Now that I'm finally awake, forever was a long time, I slowly walk towards her. She remains still, like a shy child at a dance waiting to be approached. I outstretch my arm and make contact, flesh to flesh; her hand is small, soft, tangible. She refrains from looking at me. Concern fills my heart and I gently rub her scars, try to wash them away. Our eyes meet for the first time.
----
Nine roads lead in, three lead out. Viewed from the sky the city is perfectly round, twelve routes equally spaced radiate towards their own horizons in all directions. Closer inspection reveals nine lanes leading in, traffic runs one way. Three roads funnel away from the megalopolis, there is no return. As far as can be seen these roadways traverse the landscape, fading into the haze.

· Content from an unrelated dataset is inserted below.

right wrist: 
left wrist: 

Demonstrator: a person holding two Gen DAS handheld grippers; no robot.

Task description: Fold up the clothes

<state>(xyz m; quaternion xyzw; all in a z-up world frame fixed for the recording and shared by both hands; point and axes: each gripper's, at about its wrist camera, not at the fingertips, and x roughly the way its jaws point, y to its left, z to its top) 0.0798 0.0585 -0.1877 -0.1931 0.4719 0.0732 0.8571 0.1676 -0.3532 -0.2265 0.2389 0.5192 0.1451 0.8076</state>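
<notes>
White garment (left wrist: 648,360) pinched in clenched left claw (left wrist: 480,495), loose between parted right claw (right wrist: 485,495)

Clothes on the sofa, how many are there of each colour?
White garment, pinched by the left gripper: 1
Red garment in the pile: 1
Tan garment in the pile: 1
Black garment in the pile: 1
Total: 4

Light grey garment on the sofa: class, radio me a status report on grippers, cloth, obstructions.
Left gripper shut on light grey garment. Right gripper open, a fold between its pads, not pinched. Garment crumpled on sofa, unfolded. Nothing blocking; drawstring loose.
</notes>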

The city is perfectly contained within the walled ring, no satellites or suburbs, life only happens in the strict confines. Heading towards one of the nine gates, the massiveness of the burg is apparent. The curvature of the walls seem straight, the circumference so vast, yet they also tower skyward hundreds of feet. What was once a range of mountains appears to have been shorn, carved, forced into shape for the use of the population. It is beyond imagination and technology. The city is solid, a monolith of stone eviscerated from the massif, many miles wide.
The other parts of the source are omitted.